As can be seen from the signature, the function accepts the following
input: - criterion
: the input example - examples
: list of tuples
(clinical trial id, criterion, true entities) that can be used to
generate a few shot examples - entity
: the name of the entity -
num_shots
: number of examples to be included in the prompt
The examples
input has exactly the same structure as the output of the
get_annotations()
function.
Let’s test the prompt generated by the function
ct_id, criterion, e_true = examples[-1]
print(f"criterion: {criterion} \n\n annotated drugs: {e_true}")
criterion: 1. Males and females age ≥18 years in second relapse or refractory. 2. Males and females age ≥60 years in first relapse or refractory. 3. Must have baseline bone marrow sample taken. 4. Morphologically documented primary AML or AML secondary to myelodysplastic syndrome (MDS with ≥20% bone marrow or peripheral blasts), as defined by the World Health Organization (WHO) criteria, confirmed by pathology review at treating institution. 5. Able to swallow the liquid study drug. 6. ECOG performance status of 0 to 2 7. In the absence of rapidly progressing disease, the interval from prior treatment to time of AC220 administration will be at least 2 weeks for cytotoxic agents or at least 5 half-lives for noncytotoxic agents.
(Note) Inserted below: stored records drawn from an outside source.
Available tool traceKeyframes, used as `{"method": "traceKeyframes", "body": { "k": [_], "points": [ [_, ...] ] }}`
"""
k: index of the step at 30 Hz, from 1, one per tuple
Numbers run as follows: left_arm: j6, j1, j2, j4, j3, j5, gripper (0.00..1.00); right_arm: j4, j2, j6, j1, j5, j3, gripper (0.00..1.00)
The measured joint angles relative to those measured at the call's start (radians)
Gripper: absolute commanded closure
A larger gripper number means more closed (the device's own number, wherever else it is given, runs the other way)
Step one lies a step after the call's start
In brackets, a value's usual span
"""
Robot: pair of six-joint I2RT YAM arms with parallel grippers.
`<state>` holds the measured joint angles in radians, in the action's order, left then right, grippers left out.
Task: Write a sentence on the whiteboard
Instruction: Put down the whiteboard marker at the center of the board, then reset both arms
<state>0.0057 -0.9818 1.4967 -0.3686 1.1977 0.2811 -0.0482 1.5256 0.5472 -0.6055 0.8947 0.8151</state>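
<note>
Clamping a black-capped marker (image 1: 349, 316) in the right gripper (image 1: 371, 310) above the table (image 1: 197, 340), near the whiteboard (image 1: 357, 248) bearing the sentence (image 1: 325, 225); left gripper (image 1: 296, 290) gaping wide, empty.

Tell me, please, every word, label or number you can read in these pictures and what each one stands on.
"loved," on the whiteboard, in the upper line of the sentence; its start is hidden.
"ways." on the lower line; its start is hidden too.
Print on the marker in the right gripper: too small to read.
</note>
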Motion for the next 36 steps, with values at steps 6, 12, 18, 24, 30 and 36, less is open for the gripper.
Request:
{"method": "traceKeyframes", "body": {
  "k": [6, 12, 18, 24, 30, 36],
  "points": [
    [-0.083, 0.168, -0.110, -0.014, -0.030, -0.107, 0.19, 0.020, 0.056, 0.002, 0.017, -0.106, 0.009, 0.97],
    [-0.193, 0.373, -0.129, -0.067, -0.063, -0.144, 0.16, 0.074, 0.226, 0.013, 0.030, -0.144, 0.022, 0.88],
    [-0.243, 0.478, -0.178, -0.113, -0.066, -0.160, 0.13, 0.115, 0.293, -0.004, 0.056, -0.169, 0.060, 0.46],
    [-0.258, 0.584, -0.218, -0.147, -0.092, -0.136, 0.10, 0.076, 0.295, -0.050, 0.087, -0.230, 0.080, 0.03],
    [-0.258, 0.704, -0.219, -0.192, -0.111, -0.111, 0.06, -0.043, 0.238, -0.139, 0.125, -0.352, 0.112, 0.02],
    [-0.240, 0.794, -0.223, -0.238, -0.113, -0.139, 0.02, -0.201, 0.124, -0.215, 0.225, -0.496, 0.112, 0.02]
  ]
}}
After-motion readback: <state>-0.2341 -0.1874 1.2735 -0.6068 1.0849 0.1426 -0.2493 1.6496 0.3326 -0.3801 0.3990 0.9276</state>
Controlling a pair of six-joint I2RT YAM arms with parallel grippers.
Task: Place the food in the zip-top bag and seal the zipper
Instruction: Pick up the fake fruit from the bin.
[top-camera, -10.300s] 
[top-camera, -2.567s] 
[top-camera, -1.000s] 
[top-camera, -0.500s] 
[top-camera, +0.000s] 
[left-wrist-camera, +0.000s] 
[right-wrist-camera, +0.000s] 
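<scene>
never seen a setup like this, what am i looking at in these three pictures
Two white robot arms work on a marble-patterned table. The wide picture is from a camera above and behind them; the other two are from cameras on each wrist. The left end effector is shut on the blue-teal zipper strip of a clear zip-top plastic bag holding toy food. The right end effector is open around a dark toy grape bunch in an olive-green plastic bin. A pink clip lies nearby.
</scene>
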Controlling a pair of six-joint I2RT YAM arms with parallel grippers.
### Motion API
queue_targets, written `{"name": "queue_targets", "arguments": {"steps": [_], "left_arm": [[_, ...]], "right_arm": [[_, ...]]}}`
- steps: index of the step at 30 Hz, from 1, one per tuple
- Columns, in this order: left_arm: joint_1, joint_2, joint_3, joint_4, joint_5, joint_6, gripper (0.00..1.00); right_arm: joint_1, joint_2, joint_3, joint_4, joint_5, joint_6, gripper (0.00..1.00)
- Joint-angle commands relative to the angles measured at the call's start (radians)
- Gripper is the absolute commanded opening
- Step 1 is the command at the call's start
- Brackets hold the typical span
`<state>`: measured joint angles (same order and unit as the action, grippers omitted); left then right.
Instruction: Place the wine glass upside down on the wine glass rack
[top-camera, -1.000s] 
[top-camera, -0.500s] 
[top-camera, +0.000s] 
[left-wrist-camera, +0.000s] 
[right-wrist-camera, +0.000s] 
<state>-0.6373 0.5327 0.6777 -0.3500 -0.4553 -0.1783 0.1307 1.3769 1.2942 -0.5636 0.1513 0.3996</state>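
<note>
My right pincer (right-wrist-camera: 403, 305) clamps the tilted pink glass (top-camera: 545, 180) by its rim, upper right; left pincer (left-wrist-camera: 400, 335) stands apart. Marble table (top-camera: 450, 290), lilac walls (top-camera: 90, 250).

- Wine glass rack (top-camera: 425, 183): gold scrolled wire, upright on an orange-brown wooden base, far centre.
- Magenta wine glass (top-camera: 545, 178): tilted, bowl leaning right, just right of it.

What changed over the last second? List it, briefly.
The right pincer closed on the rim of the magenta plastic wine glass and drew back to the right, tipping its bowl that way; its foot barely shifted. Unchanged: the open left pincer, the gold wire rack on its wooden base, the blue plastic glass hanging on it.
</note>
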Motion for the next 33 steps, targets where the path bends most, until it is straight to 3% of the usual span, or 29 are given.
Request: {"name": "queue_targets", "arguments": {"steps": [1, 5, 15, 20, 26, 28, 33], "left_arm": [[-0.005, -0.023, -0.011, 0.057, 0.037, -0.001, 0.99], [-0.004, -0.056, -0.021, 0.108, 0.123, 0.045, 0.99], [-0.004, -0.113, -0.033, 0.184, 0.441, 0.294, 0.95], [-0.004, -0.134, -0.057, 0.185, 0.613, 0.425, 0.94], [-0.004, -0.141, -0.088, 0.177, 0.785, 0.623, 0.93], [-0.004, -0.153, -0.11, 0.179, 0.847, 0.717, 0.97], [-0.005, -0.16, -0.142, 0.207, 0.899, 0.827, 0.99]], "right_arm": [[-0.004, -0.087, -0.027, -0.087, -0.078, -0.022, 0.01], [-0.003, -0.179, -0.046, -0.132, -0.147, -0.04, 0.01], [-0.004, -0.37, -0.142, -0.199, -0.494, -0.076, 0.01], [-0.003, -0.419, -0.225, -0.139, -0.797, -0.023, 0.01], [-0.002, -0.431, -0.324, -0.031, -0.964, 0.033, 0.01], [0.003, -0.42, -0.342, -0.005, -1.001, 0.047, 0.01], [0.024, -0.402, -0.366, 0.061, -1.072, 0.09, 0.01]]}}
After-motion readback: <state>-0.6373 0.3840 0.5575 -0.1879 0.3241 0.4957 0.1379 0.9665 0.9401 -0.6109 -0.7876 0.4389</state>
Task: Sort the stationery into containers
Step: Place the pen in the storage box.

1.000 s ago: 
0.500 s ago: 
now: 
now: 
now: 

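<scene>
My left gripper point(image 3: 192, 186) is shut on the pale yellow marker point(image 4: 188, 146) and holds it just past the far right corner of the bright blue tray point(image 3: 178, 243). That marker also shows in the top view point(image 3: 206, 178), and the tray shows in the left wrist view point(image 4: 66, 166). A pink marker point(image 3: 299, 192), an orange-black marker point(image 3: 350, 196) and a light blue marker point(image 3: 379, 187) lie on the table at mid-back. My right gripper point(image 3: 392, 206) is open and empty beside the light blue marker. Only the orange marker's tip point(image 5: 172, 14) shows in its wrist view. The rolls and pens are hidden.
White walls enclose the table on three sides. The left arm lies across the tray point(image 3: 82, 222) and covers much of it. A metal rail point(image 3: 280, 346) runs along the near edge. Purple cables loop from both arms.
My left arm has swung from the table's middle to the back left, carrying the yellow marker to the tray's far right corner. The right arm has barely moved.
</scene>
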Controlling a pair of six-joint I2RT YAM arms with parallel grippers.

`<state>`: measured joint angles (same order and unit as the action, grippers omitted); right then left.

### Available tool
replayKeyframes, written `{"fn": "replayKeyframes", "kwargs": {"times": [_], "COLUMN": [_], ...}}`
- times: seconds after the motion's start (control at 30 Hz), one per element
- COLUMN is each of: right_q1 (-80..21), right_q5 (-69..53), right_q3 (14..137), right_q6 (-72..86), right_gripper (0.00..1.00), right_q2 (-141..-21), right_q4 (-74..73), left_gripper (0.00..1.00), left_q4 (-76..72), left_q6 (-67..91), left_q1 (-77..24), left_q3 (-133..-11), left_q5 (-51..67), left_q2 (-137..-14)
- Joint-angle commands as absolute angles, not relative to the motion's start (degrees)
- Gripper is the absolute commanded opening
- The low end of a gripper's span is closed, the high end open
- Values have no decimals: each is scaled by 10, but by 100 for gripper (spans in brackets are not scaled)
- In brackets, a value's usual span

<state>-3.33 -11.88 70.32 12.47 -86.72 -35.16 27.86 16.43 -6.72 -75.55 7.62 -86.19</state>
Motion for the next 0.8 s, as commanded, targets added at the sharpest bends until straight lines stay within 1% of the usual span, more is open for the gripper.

The use of chemotherapeutic or antileukemic agents other than hydroxyurea is not permitted during the study with the possible exception of intrathecal (IT) therapy at the discretion of the Investigator and with the agreement of the Sponsor. 8. Persistent chronic clinically significant non-hematological toxicities from prior treatment must be ≤Grade 1. 9. Prior therapy with FLT3 inhibitors is permitted, except previous treatment with AC220. 10. Serum creatinine ≤1.5 × ULN and glomerular filtration rate (GFR) > 30 mL/min 11. Serum potassium, magnesium, and calcium levels should be at least within institutional normal limits. 12. Total serum bilirubin ≤1.5 × ULN 13. Serum aspartate transaminase (AST) and/or alanine transaminase (ALT) ≤2.5 × ULN 14. Females of childbearing potential must have a negative pregnancy test (urine β-hCG). 15. Females of childbearing potential and sexually mature males must agree to use a medically accepted method of contraception throughout the study. 16. Written informed consent must be provided.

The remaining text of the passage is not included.